§ **Directions for this task**: Omit every picture and output the rest of the records exactly as they are.

▬▬▬▬▬▬▬▬▬▬

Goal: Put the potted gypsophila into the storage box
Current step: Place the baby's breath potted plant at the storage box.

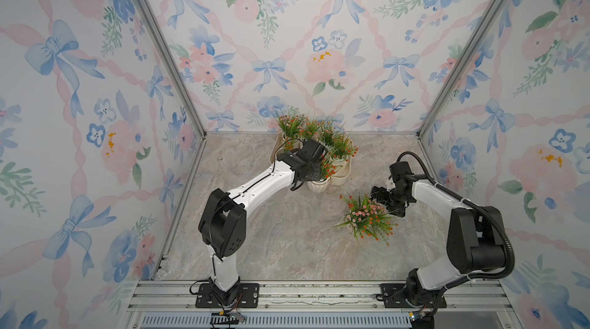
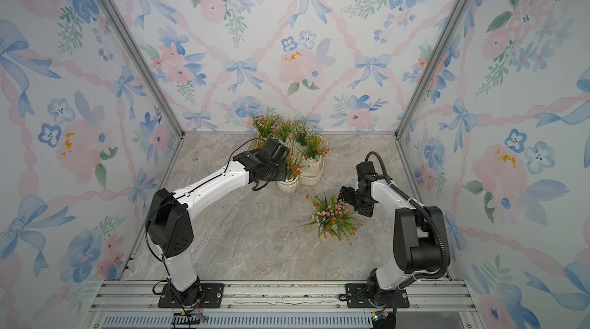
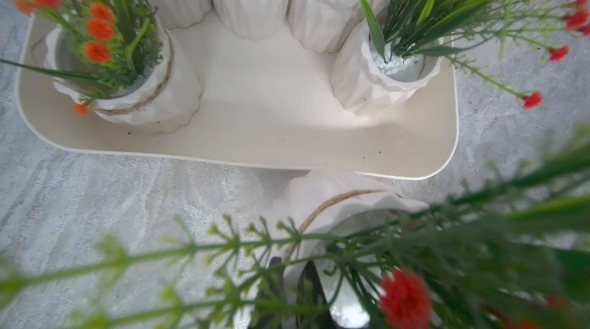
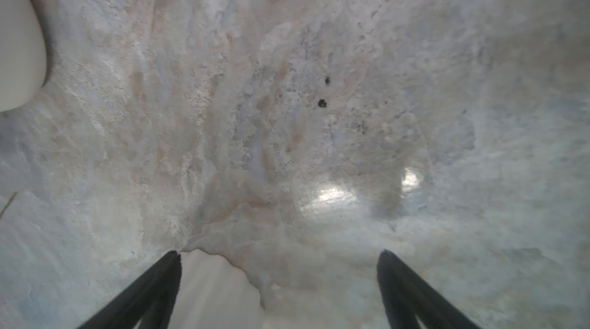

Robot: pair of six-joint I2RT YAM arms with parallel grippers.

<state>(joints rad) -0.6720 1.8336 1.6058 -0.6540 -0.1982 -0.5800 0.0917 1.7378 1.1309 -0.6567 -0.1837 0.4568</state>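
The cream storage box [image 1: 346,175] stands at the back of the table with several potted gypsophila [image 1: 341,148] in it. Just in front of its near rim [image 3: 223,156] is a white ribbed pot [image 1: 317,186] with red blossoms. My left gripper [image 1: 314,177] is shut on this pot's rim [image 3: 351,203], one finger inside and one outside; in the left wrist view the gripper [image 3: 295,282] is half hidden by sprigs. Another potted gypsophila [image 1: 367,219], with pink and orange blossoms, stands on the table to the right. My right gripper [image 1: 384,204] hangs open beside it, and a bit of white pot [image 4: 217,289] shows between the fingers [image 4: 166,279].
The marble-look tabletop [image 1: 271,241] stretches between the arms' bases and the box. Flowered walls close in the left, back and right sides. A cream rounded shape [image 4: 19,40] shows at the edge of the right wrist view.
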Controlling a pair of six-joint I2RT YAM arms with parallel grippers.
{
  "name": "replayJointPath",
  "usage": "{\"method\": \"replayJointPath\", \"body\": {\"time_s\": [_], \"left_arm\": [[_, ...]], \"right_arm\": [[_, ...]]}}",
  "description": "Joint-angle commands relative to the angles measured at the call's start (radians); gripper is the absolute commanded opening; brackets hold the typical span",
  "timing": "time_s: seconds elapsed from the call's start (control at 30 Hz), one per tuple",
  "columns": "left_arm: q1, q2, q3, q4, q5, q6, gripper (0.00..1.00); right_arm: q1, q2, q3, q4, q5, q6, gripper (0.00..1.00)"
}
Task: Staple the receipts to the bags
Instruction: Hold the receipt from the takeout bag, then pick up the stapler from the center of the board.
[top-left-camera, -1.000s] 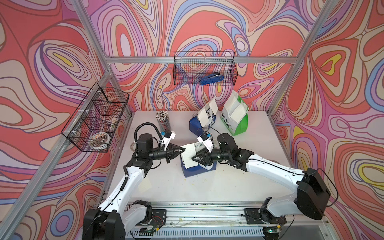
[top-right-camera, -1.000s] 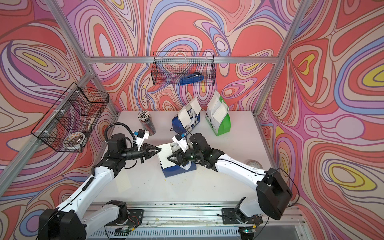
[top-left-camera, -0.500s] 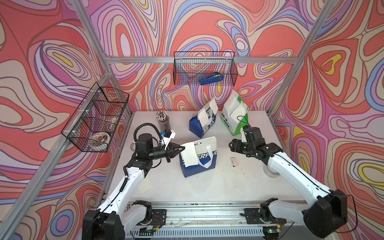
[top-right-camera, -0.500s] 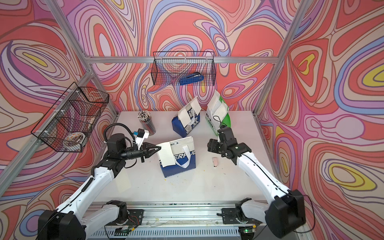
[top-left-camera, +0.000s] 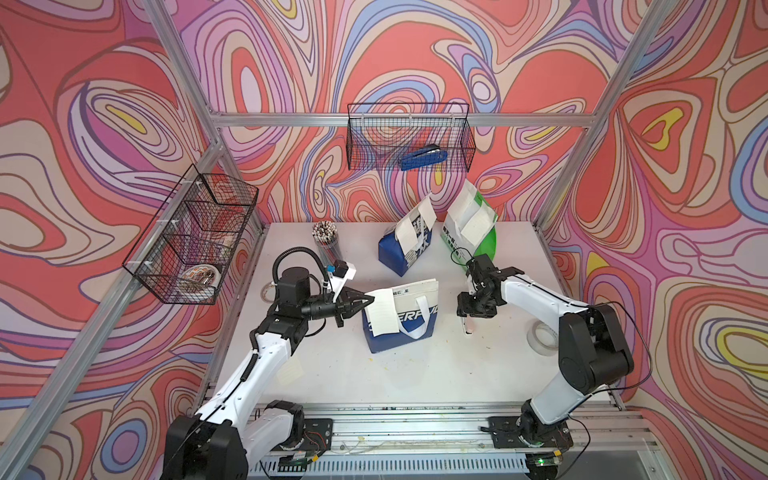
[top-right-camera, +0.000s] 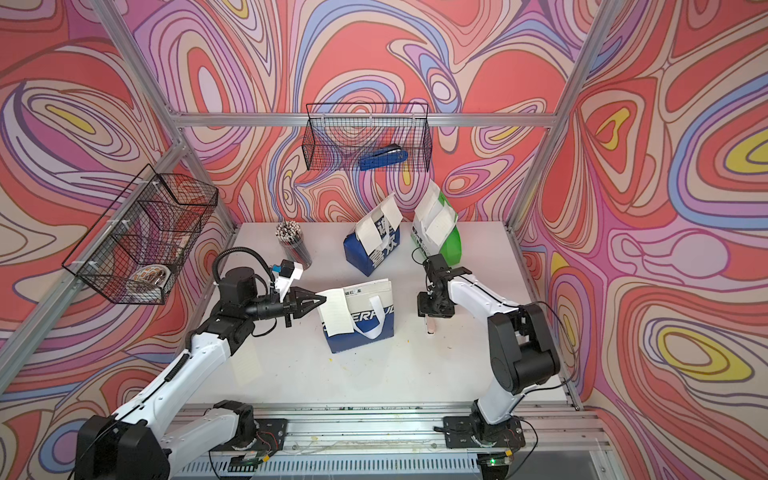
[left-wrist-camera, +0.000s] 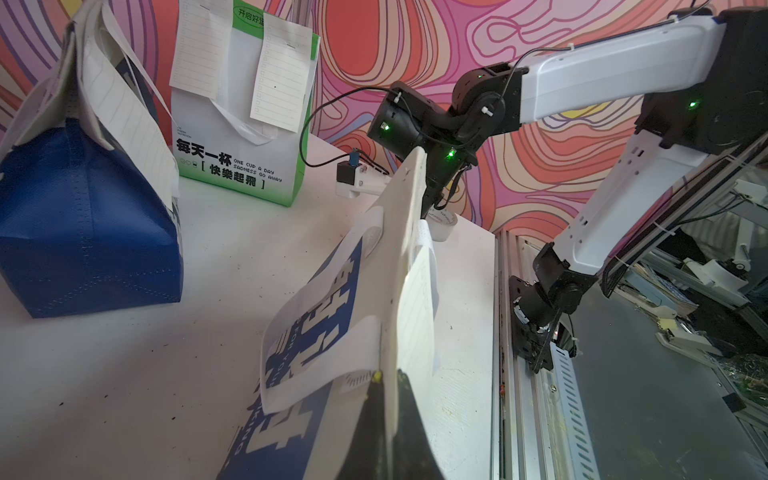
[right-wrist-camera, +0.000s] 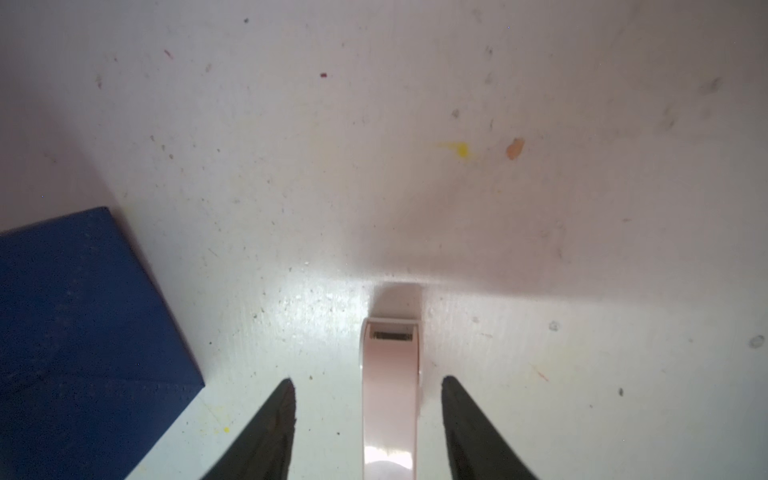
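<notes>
White table (top-left-camera: 374, 382), swirl-patterned walls (top-left-camera: 415, 50), wire baskets (top-left-camera: 409, 137), blue-white bag (top-left-camera: 399, 336) centre

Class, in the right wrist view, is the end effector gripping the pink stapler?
No; the right end effector is open, fingers clear of the pink stapler.

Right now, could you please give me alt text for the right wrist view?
The right gripper hangs open over a small pale pink plastic stapler lying on the speckled white table, one black finger on either side without touching it. The corner of a dark blue bag sits nearby.
</notes>
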Motion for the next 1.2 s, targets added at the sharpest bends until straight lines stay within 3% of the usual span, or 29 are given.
{"method": "replayJointPath", "body": {"time_s": [0.0, 0.47, 0.67, 0.77, 0.9, 1.03, 1.17], "left_arm": [[-0.015, 0.008, 0.027, -0.002, 0.005, 0.022, 0.0], [-0.041, -0.008, 0.031, -0.037, -0.034, 0.044, 0.0], [-0.049, 0.001, 0.03, -0.024, -0.033, 0.032, 0.0], [-0.049, -0.002, 0.029, -0.025, -0.034, 0.032, 0.0], [-0.052, -0.004, 0.03, -0.026, -0.049, 0.029, 0.0], [-0.065, 0.004, 0.042, -0.023, -0.095, 0.011, 0.0], [-0.073, 0.026, 0.039, 0.087, -0.175, -0.084, 0.0]], "right_arm": [[0.001, 0.037, 0.013, 0.006, -0.025, -0.013, 0.49], [0.004, 0.08, -0.027, 0.039, 0.075, -0.006, 0.33], [0.004, 0.082, -0.049, 0.058, 0.072, 0.01, 0.41], [0.006, 0.072, -0.063, 0.071, 0.091, 0.023, 0.36], [0.011, -0.008, -0.066, 0.096, 0.096, 0.042, 0.28], [0.041, -0.198, -0.024, 0.141, 0.114, 0.077, 0.23], [0.205, -0.401, -0.005, 0.358, 0.266, 0.122, 0.23]]}}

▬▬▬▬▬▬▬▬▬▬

§ **Result of this task**:
Goal: Put the potted gypsophila into the storage box
Current step: Place the baby's breath potted plant at the storage box.


Robot: pair of six-joint I2RT YAM arms with parallel grippers.

<state>(joints rad) -0.6720 1.8336 1.6058 -0.6540 -0.1982 -0.5800 0.0917 1.7378 1.1309 -0.6567 -0.1837 0.4568</state>
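The cream storage box [image 1: 346,175] stands at the back of the table with several potted gypsophila [image 1: 341,148] in it. Just in front of its near rim [image 3: 223,156] is a white ribbed pot [image 1: 317,186] with red blossoms. My left gripper [image 1: 314,177] is shut on this pot's rim [image 3: 351,203], one finger inside and one outside; in the left wrist view the gripper [image 3: 295,282] is half hidden by sprigs. Another potted gypsophila [image 1: 367,219], with pink and orange blossoms, stands on the table to the right. My right gripper [image 1: 384,204] hangs open beside it, and a bit of white pot [image 4: 217,289] shows between the fingers [image 4: 166,279].
The marble-look tabletop [image 1: 271,241] stretches between the arms' bases and the box. Flowered walls close in the left, back and right sides. A cream rounded shape [image 4: 19,40] shows at the edge of the right wrist view.
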Controlling a pair of six-joint I2RT YAM arms with parallel grippers.
{
  "name": "replayJointPath",
  "usage": "{\"method\": \"replayJointPath\", \"body\": {\"time_s\": [_], \"left_arm\": [[_, ...]], \"right_arm\": [[_, ...]]}}",
  "description": "Joint-angle commands relative to the angles measured at the call's start (radians); gripper is the absolute commanded opening; brackets hold the typical span",
  "timing": "time_s: seconds elapsed from the call's start (control at 30 Hz), one per tuple",
  "columns": "left_arm: q1, q2, q3, q4, q5, q6, gripper (0.00..1.00); right_arm: q1, q2, q3, q4, q5, q6, gripper (0.00..1.00)"
}
Task: Staple the receipts to the bags
Instruction: Hold the receipt from the takeout bag, then pick up the stapler from the center of the board.
[top-left-camera, -1.000s] 
[top-right-camera, -1.000s] 
[top-left-camera, -0.500s] 
[top-right-camera, -0.500s] 
[top-left-camera, +0.000s] 
[top-right-camera, +0.000s] 
[left-wrist-camera, +0.000s] 
[right-wrist-camera, +0.000s] 
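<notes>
White table (top-left-camera: 374, 382), swirl-patterned walls (top-left-camera: 415, 50), wire baskets (top-left-camera: 409, 137), blue-white bag (top-left-camera: 399, 336) centre

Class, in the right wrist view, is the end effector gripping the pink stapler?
No; the right end effector is open, fingers clear of the pink stapler.

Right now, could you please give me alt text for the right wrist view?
The right gripper hangs open over a small pale pink plastic stapler lying on the speckled white table, one black finger on either side without touching it. The corner of a dark blue bag sits nearby.
</notes>
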Motion for the next 1.2 s, targets added at the sharpest bends until straight lines stay within 3% of the usual span, or 29 are given.
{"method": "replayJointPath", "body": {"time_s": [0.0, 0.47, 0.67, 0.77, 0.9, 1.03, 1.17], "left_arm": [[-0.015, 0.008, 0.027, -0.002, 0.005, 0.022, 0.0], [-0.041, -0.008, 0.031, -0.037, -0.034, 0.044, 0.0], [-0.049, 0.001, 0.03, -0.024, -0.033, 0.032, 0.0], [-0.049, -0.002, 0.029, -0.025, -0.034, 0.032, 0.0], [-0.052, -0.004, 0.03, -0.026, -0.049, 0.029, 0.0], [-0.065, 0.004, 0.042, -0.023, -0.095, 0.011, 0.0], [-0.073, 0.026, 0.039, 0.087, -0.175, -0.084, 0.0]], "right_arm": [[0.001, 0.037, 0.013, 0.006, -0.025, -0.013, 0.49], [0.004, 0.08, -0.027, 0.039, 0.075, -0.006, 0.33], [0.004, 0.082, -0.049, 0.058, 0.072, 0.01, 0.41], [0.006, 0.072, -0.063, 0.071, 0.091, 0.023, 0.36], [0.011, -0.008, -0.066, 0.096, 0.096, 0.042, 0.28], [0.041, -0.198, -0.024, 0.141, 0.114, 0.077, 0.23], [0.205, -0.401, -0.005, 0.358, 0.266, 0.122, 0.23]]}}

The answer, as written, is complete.